Note 1: This blog is republished under a new title from my old site. It is from April, 2010 but bears repeating. The opinions remain mine and the authors’ truths are timeless.
Note 2: Here is a link to a January 9th, 2013 Guardian review of Jared Diamond’s latest book, The World Until Yesterday by none other than Wade Davis. It is quite enlightening. Wade Davis makes the important criticism that there is still a sense in Diamond’s eloquently humane, but anthropologically naive, work that the fundamental paradigm of the superiority of the European worldview is alive and well. Diamond simply believes that the West can benefit from tweaking derived from insight contributed by an appreciation of the way in which indigenous cultures relate to the unity of all living things on the Earth. Davis, on the other hand, recognizes that the apparently primitive indigenous approaches to understanding and to life are equally valid ways of living and that European peoples need to recognize this if we are to survive.
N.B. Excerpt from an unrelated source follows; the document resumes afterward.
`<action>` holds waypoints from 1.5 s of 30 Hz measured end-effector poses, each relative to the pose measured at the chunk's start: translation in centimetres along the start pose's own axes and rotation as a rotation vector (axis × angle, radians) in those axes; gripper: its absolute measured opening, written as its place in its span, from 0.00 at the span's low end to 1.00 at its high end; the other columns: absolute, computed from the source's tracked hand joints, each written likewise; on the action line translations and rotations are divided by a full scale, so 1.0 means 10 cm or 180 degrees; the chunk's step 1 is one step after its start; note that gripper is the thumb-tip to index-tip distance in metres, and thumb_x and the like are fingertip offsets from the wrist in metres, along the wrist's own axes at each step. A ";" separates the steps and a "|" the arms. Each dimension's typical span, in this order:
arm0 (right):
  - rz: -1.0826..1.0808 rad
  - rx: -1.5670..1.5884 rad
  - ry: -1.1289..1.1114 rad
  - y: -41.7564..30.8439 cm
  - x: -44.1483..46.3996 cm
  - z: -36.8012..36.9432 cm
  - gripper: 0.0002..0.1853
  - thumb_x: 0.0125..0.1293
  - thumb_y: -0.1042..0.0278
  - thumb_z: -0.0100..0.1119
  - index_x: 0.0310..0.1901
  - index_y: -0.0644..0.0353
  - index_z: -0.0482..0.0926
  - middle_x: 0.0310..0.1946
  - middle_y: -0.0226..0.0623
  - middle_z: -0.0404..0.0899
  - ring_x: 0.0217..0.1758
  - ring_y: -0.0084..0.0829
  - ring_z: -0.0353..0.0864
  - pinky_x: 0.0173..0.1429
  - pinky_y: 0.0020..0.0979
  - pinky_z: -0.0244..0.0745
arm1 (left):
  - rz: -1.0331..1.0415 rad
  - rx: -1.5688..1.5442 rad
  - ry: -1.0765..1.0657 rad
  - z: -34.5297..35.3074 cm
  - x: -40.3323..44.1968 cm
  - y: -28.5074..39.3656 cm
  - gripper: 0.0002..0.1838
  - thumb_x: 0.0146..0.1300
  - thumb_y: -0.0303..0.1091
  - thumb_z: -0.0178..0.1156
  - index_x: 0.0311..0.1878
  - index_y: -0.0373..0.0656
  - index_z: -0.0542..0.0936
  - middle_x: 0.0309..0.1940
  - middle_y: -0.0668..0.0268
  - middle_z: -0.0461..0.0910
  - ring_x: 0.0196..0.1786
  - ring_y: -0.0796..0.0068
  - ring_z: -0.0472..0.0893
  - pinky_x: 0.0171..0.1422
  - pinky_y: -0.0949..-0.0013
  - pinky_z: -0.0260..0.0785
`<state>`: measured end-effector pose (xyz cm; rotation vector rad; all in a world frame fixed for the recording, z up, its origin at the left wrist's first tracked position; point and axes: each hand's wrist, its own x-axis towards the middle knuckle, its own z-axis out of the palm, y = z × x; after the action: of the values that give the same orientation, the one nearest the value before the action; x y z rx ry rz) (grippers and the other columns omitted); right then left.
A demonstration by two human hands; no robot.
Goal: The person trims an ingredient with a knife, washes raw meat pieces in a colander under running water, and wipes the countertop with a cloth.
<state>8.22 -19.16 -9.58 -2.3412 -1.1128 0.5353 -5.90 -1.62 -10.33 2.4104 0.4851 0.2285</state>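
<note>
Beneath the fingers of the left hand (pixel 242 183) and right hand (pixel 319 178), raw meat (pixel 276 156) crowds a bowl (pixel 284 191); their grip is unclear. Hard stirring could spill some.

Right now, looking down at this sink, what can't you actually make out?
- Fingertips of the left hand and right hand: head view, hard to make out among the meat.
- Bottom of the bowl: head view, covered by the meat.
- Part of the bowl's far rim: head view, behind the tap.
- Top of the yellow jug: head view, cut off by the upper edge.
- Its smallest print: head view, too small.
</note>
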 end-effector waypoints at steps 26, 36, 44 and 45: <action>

Only a new appreciation of the complete validity and worth of indigenous worldviews will take us where we hope to go: alive into the next century.
OK. Back to the original post:
I don’t know exactly when I bought the paperback version of Jared Diamond’s great book, Guns, Germs, and Steel, published in 1997 or 1999 (those Copyright notes are confusing), but it was possibly as early as 2004. I soon got distracted (saw something shiny, maybe) and put it down, probably somewhere around page 100. I finally finished it yesterday, all the way to the end of the 2003 afterward – page 440, after several other shiny objects interfered. My friend, Bill, called me a while back and mentioned being impressed by it, which reminded me that I owned it. I was impressed with the fact that Bill seems to have plowed through it at what seems to me like Mach 2, but why should anything he does surprise me? He seems to be able to do so many things energetically (and well), often with brilliantly funny self-effacement. Anyway, after working my way to page 200, I became obsessively determined to finish it and must have raced through the second half in less than two months!
You might have gathered that it’s not an easy read. The Da Vinci Code it is not! But Diamond is one of three authors concerned with the people and other living things on this Planet that are worth taking out your highlighter (if your memory is as short as mine) and plowing through. Continue reading “As Geopolitical Luck Would Have It”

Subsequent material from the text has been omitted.